As anticipated, the parents’ affect became more anxious as the consultation evolved. Exasperated, they said: “We don’t know how to be good parents. He started vomiting almost every day since he was 10 months old. By the end of the day, we would run out of outfits; we had to keep buying more. Our families told us we were not good parents. We now know they were right.”

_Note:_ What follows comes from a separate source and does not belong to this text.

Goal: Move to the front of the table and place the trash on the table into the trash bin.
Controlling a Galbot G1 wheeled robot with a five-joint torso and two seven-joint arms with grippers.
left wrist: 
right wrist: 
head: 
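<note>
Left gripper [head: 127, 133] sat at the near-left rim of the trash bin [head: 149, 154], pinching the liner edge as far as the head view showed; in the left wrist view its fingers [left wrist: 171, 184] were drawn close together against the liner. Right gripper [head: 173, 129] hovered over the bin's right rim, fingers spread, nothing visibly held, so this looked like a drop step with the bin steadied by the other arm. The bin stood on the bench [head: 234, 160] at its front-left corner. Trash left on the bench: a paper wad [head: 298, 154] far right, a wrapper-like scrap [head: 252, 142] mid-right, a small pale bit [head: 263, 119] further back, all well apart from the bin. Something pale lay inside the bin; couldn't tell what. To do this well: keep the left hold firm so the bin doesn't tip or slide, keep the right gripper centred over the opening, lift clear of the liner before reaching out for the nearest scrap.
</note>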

Allowing Subjectivities to Meet: Developmentally Informed Mental Status Exam
Adam was a cute and likable 11-month-old child. Surprisingly, in the first appointment, he was eager to interact with the child psychiatrist and had a full range of facial expressions for most of his affective states. He stuck his tongue out, imitating the child psychiatrist. He smiled and allowed for gentle touch. The child psychiatrist subjectively felt surprised at the child’s resilience and sophisticated capacities used to engage in social reciprocity with a stranger. It was as if he were hungry for interaction. The child psychiatrist asked the parents if they would allow their child to crawl in the office. The child psychiatrist proceeded to sit on the floor, and as soon as Adam was allowed to crawl, he began to play with some of the age-appropriate toys and looked with a smile at the child psychiatrist for social referencing. In the next interpersonal sequence, after the child psychiatrist asked Adam’s parents’ permission to hold him and reached out for him, Adam expressed discomfort and became anxious and irritable. Intersubjectively, the child psychiatrist felt that Adam had found the optimal distance comfortable for him when relating with others. When the distance was infringed—when the child psychiatrist tried to hold him—he noticeably let others know that this was not comfortable. He was playful and engaging as long as there was a safe distance between him and the other person. These in-session interactions highlight the value of nonverbal communication.

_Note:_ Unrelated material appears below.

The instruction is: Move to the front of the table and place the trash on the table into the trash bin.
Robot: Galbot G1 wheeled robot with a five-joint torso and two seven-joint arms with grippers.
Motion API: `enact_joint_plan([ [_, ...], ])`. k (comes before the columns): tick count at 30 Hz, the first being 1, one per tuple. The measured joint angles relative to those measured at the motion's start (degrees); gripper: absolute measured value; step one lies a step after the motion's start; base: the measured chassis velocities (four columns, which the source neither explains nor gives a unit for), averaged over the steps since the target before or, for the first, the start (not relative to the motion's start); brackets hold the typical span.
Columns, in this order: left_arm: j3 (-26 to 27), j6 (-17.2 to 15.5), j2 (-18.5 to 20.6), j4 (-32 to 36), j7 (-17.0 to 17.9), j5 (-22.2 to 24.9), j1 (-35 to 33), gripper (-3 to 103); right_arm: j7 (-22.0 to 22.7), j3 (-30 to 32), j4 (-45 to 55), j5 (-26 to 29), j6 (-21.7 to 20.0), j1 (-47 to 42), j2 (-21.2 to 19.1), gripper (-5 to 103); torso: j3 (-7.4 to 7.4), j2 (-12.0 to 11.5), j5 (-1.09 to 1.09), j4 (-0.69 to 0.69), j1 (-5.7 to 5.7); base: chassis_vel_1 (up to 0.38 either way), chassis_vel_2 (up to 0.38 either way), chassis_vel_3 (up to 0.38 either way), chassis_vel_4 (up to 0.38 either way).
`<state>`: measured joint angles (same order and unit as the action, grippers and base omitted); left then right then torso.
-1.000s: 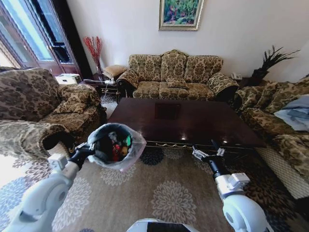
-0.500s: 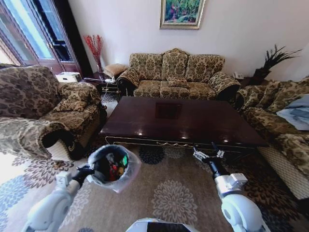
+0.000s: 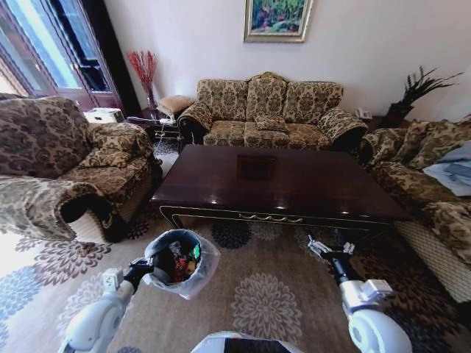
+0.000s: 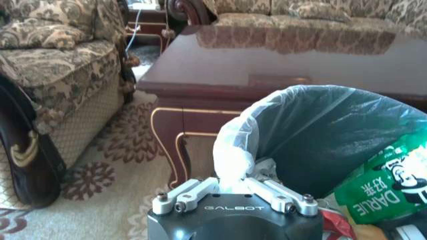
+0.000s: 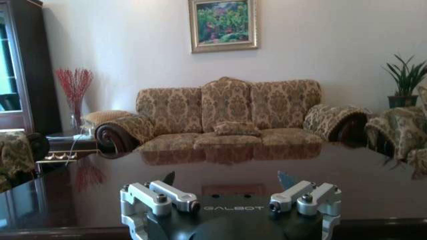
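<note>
Lowered and pulled back from the table [image 3: 280, 184] since a second ago: trash bin [image 3: 175, 257] now down near the carpet [image 3: 265, 301], well short of the table's near left corner, table showing farther off in the head view. On the left, left gripper [image 3: 146, 269] with jaws closed on the bin's rim and bunched liner bag [image 4: 267, 130], pinching plastic and lip together, probably so the bin travels without the liner slipping. Inside the bin, the trash [image 3: 180, 257] already gathered: green packet [image 4: 387, 187] lying against the inner wall, white lettering reading "DARLIE" with Chinese characters beside it, a scrap of red lower down, other pieces too hidden to name. "GALBOT" stamped on the left wrist housing. Tabletop bare and glossy, only sofa reflections across it, so the collecting looks finished. Over to the right, right gripper [image 3: 330, 250] hanging off the near right edge of the table, jaws spread wide, nothing between them, "GALBOT" again on its housing, apparently just waiting.
</note>
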<state>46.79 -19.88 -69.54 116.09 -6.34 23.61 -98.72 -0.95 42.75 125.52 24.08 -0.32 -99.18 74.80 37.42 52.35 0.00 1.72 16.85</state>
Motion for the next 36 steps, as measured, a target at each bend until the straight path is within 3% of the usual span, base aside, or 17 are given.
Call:
enact_joint_plan([
  [13,-2.3,0.8,1.1,-6.9,0.2,-1.9,2.1,2,-1.7,0.0,-2.4,-0.1,2.3,-1.2,1.9,100,-1.73,-3.1,0.0,-0.01,-1.42,0.0,0.0,0.0,0.0],
  [19,-1.1,1.0,2.9,-12.3,-3.0,-0.7,3.8,2,-1.8,1.4,-3.6,1.4,3.5,-1.9,2.0,100,-2.76,-4.9,-0.01,0.0,-2.2,0.0,0.0,0.0,0.0],
  [26,-0.4,1.3,4.6,-16.4,-3.7,1.3,5.8,2,-2.1,2.7,-4.1,1.6,4.0,-2.1,2.0,100,-3.67,-6.5,-0.01,-0.01,-2.88,0.0,0.0,0.0,0.0],
  [36,-0.6,3.6,6.9,-20.9,-7.2,2.6,6.5,2,-2.5,4.2,-4.1,0.7,4.5,-3.2,3.5,100,-5.07,-9.1,-0.01,0.0,-4.04,0.0,0.0,0.0,0.0],
])
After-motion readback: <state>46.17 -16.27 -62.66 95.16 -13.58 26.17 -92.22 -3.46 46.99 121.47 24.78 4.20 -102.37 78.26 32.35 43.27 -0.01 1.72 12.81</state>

Without losing sight of the parents, the child psychiatrist noticed their excitement seeing their son happy and playful, although it was also noticeable that they seemed unaware that they had been invited to join in the playfulness. What intersubjectively puzzled the child psychiatrist was that Adam’s parents had shared that they were overwhelmed with their child being difficult to console in new environments, which was not the case in the child psychiatrist’s office, also a new environment.